> **EXERCISE INPUTS**:
= Beginning of Section =
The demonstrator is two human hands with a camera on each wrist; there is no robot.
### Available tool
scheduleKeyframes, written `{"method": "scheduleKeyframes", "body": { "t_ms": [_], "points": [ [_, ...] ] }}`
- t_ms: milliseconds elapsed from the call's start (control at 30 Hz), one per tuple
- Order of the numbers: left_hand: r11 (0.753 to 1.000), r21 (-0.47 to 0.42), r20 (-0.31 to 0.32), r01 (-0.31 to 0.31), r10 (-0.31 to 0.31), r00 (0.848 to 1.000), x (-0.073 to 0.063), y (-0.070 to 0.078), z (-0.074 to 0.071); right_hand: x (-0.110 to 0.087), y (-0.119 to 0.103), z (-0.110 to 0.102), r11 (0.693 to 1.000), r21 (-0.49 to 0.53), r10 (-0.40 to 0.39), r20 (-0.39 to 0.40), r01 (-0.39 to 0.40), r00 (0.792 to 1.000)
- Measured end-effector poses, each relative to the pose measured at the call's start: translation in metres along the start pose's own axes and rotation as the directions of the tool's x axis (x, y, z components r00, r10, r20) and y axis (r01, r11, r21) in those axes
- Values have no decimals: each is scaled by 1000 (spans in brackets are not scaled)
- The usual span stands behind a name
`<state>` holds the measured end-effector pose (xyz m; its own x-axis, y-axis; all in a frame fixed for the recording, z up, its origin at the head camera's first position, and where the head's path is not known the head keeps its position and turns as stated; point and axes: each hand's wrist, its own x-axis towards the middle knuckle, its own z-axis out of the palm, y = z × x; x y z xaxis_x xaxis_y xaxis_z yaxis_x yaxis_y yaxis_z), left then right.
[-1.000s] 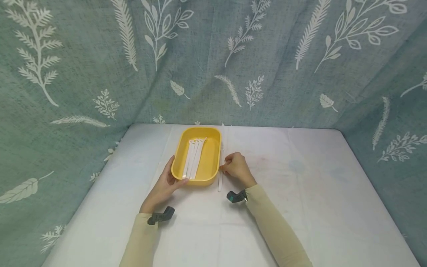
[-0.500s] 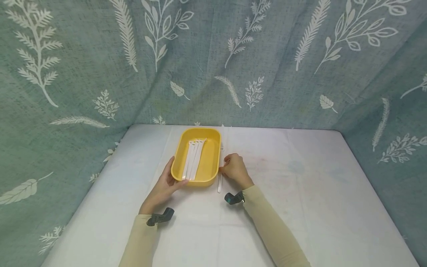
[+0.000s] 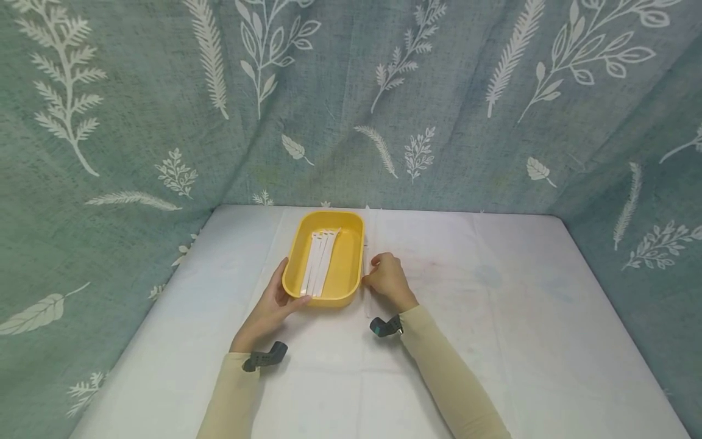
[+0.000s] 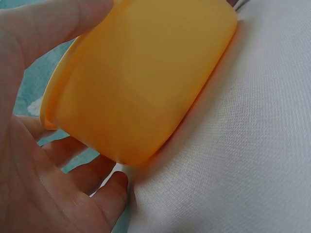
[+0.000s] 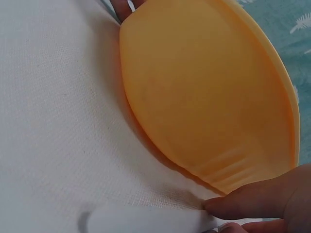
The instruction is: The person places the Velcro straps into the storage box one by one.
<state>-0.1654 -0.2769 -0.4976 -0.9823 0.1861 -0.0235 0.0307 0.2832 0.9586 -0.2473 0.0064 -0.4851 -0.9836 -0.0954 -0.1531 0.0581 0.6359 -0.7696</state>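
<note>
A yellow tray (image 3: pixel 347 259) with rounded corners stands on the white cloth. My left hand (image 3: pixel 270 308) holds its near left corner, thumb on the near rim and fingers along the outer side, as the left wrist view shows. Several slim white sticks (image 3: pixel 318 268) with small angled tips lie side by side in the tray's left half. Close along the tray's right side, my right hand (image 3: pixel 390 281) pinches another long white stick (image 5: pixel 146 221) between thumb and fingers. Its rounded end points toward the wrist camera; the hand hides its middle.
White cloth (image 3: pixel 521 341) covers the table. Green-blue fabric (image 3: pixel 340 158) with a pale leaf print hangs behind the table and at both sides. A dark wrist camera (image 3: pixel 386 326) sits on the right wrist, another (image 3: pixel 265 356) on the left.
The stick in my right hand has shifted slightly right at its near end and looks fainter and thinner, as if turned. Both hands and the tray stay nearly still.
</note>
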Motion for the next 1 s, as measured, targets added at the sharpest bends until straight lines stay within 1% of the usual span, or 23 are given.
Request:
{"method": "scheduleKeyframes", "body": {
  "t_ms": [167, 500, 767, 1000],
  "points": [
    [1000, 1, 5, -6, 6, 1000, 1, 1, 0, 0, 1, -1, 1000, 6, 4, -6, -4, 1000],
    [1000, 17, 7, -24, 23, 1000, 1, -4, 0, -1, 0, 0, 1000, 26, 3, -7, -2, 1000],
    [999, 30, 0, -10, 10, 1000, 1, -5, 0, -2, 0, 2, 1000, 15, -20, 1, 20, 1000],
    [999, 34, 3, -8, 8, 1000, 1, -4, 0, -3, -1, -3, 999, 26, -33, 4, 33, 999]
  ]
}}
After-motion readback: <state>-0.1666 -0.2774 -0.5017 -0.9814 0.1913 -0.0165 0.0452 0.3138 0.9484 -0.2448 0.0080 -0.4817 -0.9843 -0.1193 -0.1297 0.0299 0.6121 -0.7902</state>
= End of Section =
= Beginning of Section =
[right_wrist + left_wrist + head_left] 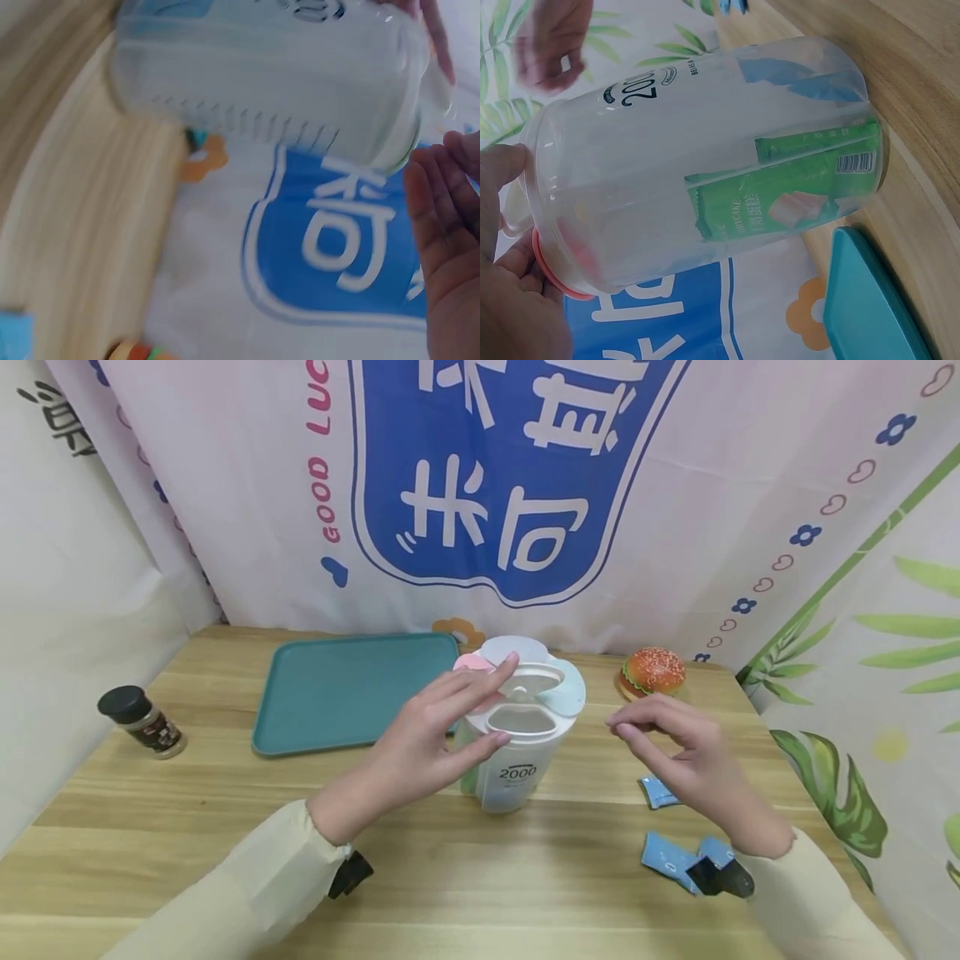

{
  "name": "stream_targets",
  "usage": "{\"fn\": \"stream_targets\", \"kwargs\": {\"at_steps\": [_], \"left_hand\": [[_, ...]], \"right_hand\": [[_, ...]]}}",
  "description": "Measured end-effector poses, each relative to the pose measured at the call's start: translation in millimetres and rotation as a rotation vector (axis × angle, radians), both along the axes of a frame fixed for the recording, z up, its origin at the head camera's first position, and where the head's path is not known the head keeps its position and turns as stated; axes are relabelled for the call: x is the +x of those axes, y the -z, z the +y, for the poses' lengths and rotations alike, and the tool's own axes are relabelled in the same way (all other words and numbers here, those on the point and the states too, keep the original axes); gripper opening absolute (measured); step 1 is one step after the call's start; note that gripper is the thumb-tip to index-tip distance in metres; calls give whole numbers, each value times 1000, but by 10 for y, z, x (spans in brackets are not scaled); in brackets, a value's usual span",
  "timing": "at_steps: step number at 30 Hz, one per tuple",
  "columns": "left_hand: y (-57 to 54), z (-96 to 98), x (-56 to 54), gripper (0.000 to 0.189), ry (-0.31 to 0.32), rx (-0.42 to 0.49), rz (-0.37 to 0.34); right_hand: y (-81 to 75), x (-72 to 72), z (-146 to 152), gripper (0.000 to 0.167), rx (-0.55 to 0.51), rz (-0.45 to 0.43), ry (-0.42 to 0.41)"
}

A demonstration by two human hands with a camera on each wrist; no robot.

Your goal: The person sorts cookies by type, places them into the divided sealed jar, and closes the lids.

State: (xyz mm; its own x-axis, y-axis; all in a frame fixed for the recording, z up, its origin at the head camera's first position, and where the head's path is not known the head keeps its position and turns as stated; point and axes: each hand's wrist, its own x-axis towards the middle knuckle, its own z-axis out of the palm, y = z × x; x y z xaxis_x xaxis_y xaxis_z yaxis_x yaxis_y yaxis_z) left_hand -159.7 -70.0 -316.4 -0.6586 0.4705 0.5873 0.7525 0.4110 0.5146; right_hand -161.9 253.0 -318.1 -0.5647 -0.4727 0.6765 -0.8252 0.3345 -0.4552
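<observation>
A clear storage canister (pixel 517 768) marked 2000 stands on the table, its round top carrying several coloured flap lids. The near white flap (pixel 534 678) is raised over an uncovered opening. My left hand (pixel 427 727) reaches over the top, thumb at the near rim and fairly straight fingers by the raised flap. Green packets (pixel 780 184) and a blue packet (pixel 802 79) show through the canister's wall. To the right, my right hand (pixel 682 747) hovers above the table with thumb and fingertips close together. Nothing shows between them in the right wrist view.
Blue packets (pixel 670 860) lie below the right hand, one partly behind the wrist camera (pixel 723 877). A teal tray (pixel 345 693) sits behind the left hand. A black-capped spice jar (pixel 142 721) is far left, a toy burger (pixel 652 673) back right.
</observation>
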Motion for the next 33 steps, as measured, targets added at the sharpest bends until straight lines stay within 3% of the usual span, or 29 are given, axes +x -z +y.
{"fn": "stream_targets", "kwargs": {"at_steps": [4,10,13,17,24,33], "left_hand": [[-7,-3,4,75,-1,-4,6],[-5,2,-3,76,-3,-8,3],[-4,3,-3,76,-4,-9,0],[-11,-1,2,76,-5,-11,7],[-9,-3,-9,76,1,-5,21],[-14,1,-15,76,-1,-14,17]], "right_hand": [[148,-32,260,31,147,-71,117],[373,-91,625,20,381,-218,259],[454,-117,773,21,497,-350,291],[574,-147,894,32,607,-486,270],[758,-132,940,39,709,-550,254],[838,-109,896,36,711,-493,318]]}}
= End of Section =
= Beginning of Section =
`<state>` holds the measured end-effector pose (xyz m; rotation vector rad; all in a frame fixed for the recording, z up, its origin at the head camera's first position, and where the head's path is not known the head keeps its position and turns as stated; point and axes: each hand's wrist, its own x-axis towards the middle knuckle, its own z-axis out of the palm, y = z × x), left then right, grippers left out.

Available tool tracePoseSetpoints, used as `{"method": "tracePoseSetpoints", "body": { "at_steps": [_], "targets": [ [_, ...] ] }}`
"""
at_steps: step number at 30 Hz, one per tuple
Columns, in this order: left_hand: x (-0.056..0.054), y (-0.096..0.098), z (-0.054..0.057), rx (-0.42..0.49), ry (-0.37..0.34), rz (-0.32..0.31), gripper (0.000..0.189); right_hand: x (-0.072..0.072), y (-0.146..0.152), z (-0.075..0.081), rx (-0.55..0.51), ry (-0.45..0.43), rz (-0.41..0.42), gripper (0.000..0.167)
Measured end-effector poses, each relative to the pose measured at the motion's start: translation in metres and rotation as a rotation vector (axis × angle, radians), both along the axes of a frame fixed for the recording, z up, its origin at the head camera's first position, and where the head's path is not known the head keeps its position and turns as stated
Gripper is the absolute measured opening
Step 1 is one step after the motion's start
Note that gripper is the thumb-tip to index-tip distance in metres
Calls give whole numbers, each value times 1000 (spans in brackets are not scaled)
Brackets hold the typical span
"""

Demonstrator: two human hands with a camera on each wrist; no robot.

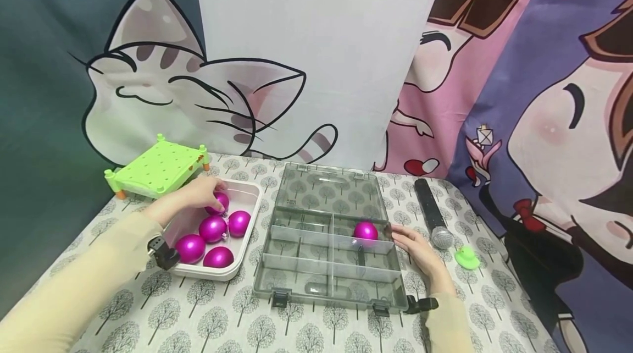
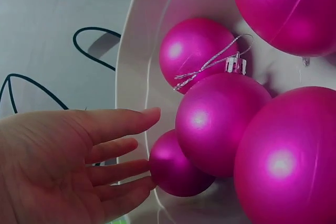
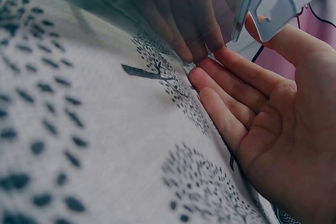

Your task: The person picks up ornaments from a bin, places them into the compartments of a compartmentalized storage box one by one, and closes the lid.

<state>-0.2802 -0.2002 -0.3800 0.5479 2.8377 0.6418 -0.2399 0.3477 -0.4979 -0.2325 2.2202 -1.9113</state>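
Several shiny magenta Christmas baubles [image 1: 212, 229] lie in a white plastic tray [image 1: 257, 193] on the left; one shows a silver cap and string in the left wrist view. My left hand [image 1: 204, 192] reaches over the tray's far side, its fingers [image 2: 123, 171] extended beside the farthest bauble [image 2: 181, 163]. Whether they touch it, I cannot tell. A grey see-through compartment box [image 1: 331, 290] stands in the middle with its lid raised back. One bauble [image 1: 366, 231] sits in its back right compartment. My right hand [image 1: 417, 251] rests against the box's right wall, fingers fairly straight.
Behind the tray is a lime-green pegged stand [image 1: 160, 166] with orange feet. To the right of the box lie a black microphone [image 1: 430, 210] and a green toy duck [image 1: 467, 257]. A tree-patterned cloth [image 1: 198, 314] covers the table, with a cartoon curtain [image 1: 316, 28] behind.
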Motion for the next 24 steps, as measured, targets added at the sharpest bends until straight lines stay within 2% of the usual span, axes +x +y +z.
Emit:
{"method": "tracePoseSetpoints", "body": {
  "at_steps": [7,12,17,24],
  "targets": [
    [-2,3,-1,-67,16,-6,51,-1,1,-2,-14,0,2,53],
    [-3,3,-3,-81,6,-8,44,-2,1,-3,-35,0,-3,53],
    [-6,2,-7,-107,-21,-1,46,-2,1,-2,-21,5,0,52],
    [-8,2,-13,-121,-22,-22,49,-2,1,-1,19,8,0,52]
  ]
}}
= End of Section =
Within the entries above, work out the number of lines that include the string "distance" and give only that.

2